### Exercise directions
Check each line of the data, and copy those where "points" appears.

——————

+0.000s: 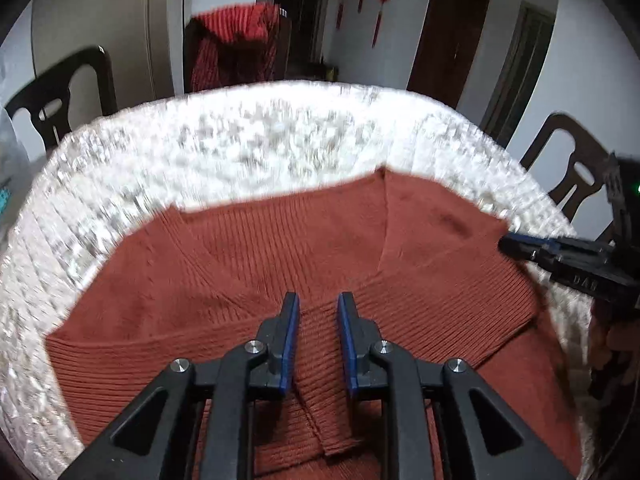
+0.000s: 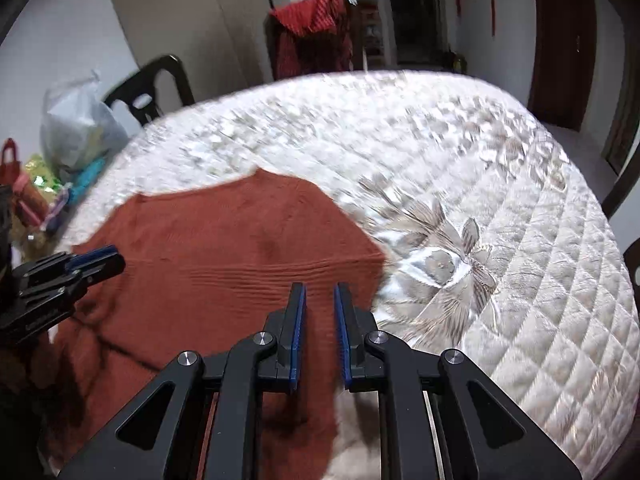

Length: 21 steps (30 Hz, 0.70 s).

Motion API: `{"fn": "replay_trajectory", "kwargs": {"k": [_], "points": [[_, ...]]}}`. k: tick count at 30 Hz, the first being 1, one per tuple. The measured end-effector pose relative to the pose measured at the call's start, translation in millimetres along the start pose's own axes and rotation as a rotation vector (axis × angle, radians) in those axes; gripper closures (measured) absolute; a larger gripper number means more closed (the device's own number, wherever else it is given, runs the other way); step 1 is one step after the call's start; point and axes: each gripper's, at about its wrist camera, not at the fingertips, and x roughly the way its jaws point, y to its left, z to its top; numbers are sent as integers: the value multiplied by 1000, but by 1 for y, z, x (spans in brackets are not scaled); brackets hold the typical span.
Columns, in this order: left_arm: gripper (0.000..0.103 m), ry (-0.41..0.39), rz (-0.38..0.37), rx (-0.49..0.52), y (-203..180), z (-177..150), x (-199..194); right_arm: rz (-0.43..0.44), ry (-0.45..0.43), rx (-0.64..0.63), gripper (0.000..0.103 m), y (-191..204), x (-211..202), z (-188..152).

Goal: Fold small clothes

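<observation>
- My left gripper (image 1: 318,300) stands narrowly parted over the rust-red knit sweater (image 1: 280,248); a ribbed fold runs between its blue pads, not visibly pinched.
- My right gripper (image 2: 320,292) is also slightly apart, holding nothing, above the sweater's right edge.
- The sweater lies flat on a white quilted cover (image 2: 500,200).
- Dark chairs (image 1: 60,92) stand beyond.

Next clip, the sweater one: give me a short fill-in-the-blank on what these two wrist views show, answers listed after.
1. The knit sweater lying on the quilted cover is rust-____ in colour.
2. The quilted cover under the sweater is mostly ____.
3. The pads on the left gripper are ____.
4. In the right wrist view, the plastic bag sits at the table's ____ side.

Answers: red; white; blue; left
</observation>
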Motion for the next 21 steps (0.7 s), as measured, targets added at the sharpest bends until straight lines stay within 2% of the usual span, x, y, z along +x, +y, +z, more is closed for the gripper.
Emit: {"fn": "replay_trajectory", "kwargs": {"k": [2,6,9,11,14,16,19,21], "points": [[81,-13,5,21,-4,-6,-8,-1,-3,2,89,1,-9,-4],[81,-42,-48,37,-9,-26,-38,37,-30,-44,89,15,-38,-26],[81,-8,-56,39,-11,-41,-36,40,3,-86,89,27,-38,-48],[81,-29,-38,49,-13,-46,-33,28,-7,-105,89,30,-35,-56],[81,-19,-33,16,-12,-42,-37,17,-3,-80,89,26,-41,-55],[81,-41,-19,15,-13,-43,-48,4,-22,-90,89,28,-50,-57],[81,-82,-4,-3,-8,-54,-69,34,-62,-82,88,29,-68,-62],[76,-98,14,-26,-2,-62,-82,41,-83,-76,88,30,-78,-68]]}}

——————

### Answer for this exercise
Motion API: `{"fn": "replay_trajectory", "kwargs": {"k": [_], "points": [[_, ...]]}}`. k: tick count at 30 Hz, the first being 1, one per tuple. The measured end-effector pose relative to the pose measured at the call's start, translation in millimetres along the start pose's own axes and rotation as a rotation vector (axis × angle, radians) in those axes; gripper closures (measured) absolute; a larger gripper number means more closed (the device's own number, wherever else it is given, runs the other way); step 1 is one step after the call's start; point and axes: each gripper's, at about its wrist camera, not at the fingertips, and x roughly the way its jaws point, y to its left, z to its top; numbers are sent as integers: the value multiplied by 1000, but by 1 for y, z, x (spans in brackets are not scaled); brackets hold the typical span.
Emit: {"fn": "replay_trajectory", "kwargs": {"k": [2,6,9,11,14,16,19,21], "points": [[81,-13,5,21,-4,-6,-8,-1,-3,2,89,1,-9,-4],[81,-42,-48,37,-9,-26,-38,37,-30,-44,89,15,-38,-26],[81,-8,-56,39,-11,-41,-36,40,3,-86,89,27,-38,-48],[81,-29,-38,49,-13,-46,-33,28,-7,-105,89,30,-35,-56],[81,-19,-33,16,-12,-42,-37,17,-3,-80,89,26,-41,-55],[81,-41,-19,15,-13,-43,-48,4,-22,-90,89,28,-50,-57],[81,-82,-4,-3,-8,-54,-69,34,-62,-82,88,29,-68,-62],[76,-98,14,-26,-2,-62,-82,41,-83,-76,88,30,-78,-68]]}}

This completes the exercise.